**Exercise details**
Lines in the entries below where the word "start" shows up should each be copied.

#### Task input ####

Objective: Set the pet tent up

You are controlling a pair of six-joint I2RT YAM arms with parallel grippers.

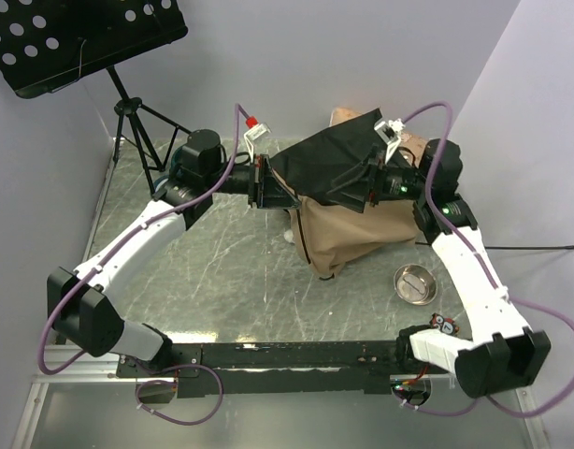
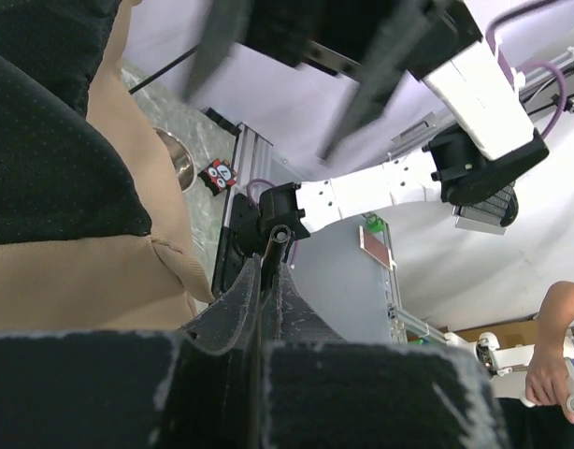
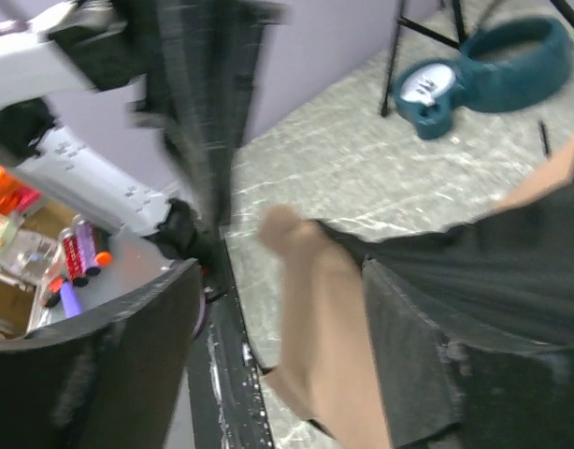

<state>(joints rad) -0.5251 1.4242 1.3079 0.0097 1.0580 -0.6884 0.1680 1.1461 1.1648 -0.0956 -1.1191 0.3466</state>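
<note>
1. Pet tent: heaped at the centre of the desk, black panel raised; blocks the middle through 1 o'clock.
2. Left arm: slants from 8 o'clock to centre, barring that diagonal.
3. Right arm: lines the edge from 5 to 3 o'clock.
4. Metal bowl: 4 o'clock, between tent hem and right arm; gap tight.
5. Music stand, teal pet bowl: crowd 11 o'clock.
6. Bare desk: 6 to 7 o'clock, between left arm and tent; passable.

Tan pet tent, black base panel
</note>
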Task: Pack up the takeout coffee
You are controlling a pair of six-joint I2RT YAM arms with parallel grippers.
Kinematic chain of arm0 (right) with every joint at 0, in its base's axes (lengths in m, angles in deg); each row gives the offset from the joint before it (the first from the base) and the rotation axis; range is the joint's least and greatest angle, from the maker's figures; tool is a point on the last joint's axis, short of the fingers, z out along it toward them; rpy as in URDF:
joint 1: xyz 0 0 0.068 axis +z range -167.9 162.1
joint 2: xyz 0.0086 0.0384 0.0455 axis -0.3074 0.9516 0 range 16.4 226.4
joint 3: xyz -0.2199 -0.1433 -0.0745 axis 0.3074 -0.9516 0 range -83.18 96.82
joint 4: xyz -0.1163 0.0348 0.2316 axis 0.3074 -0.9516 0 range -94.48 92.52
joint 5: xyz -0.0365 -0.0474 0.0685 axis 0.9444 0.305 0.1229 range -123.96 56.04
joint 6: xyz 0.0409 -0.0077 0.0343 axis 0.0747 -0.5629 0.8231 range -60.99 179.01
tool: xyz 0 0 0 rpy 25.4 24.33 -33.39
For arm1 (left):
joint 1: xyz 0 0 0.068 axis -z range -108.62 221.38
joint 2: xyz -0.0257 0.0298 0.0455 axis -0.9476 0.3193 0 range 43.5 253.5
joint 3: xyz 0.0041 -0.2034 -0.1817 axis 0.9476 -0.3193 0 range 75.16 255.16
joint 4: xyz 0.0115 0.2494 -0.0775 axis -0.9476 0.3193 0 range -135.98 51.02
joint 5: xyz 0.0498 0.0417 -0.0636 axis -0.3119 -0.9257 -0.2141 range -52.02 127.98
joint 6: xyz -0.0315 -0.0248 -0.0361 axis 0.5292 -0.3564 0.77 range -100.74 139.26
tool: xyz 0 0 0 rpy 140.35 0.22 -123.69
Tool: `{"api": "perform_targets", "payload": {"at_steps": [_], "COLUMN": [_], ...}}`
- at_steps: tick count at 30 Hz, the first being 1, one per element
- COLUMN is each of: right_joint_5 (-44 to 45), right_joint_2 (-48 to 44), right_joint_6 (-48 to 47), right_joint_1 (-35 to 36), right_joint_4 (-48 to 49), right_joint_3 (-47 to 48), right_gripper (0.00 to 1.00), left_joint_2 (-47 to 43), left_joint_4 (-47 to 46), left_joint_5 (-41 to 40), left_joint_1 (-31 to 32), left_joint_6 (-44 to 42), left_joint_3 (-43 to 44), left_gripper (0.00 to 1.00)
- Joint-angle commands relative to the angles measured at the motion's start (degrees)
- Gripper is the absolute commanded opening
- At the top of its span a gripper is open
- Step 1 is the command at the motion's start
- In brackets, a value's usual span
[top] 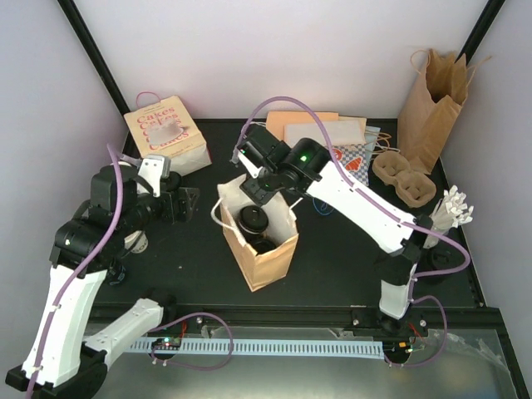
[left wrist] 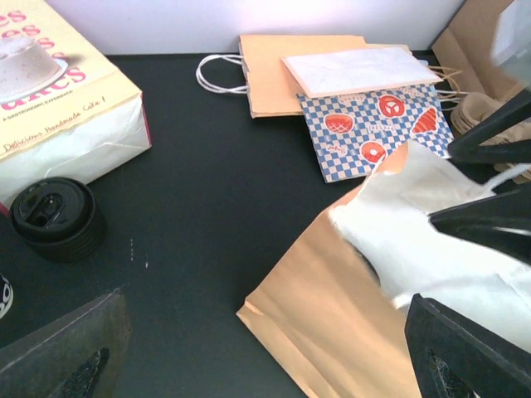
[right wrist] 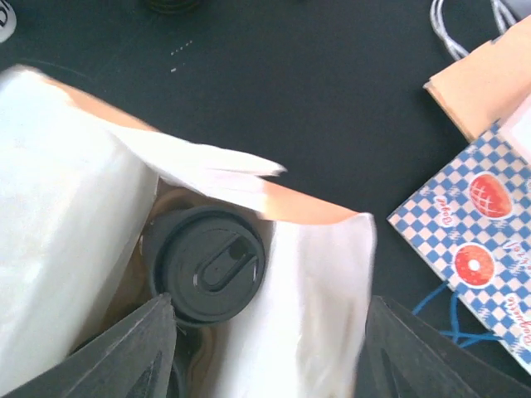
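Raise the right tool (right wrist: 270,305), spread open and empty, straight up from the brown paper bag (top: 270,253), leaving the takeout coffee (right wrist: 207,265) upright inside. Steady the bag's wall with the left tool (top: 187,204), likewise open

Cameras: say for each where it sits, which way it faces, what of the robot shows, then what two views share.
Top external: above and behind the robot, looking down on the table; left arm and right arm show.
Left wrist: on the left arm, facing across to the open bag; its fingers show.
Right wrist: above the bag, looking down at the cup inside; its fingers show.
Shared: checkered bag in both wrist views.
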Motion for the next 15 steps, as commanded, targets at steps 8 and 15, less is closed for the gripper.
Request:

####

**Result for this task**
- Joint-angle commands relative to the angles measured at the motion's start (degrees)
- Step 1 is the command at the motion's start

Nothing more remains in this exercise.